> **What is being asked**
The lines from the top of the records below through the one containing "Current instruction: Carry" are to be transcribed exactly, and nothing else is to be added.

> **Extracted information**
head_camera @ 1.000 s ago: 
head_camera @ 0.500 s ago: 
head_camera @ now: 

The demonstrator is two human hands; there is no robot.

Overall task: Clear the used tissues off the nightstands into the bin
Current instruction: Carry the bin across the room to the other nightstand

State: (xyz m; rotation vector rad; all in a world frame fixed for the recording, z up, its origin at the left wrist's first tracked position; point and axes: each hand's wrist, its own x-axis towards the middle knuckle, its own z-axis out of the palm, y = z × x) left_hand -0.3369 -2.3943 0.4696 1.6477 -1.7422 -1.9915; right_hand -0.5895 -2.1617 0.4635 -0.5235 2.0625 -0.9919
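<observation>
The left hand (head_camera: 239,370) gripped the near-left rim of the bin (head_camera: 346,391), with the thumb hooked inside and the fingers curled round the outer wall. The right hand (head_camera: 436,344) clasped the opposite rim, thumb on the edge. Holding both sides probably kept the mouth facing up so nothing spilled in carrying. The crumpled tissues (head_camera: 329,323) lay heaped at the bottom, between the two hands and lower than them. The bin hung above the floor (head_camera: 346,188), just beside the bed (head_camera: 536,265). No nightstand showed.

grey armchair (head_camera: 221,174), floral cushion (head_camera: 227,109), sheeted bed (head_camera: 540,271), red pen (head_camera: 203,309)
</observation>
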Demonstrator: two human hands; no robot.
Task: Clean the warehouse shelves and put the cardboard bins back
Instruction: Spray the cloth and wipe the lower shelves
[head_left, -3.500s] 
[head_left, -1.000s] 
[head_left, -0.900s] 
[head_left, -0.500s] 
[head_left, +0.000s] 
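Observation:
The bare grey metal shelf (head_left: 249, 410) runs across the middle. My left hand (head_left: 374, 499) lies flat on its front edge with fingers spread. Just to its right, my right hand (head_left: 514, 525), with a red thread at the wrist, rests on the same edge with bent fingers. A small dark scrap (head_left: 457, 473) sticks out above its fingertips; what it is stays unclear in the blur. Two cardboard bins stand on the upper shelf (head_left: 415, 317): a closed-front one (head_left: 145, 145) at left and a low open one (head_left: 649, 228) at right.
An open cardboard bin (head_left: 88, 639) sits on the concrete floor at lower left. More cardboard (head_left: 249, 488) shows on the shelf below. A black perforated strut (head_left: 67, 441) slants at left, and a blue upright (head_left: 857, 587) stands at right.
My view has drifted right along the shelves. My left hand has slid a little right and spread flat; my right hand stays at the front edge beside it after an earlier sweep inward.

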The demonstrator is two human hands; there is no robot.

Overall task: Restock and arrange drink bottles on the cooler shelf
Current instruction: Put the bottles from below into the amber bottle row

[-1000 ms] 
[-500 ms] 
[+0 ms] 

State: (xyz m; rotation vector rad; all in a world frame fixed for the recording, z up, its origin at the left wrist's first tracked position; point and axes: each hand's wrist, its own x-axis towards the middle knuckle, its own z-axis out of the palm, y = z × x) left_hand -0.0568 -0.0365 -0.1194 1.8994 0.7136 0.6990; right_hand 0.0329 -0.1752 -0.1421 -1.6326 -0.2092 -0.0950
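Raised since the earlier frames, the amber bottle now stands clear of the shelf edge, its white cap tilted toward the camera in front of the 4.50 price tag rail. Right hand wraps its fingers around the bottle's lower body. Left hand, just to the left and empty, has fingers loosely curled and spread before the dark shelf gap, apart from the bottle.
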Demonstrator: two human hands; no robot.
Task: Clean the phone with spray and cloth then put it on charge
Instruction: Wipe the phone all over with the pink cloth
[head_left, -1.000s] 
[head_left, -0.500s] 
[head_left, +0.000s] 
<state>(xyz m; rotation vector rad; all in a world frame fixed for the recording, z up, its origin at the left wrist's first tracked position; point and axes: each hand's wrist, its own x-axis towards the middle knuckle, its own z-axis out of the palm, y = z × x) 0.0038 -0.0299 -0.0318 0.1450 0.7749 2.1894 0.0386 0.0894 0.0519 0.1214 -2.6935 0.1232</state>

> **Answer section**
head_camera @ 1.000 s ago: 
head_camera @ 0.500 s ago: 
head_camera @ now: 

The demonstrator is two human hands; there is no robot.

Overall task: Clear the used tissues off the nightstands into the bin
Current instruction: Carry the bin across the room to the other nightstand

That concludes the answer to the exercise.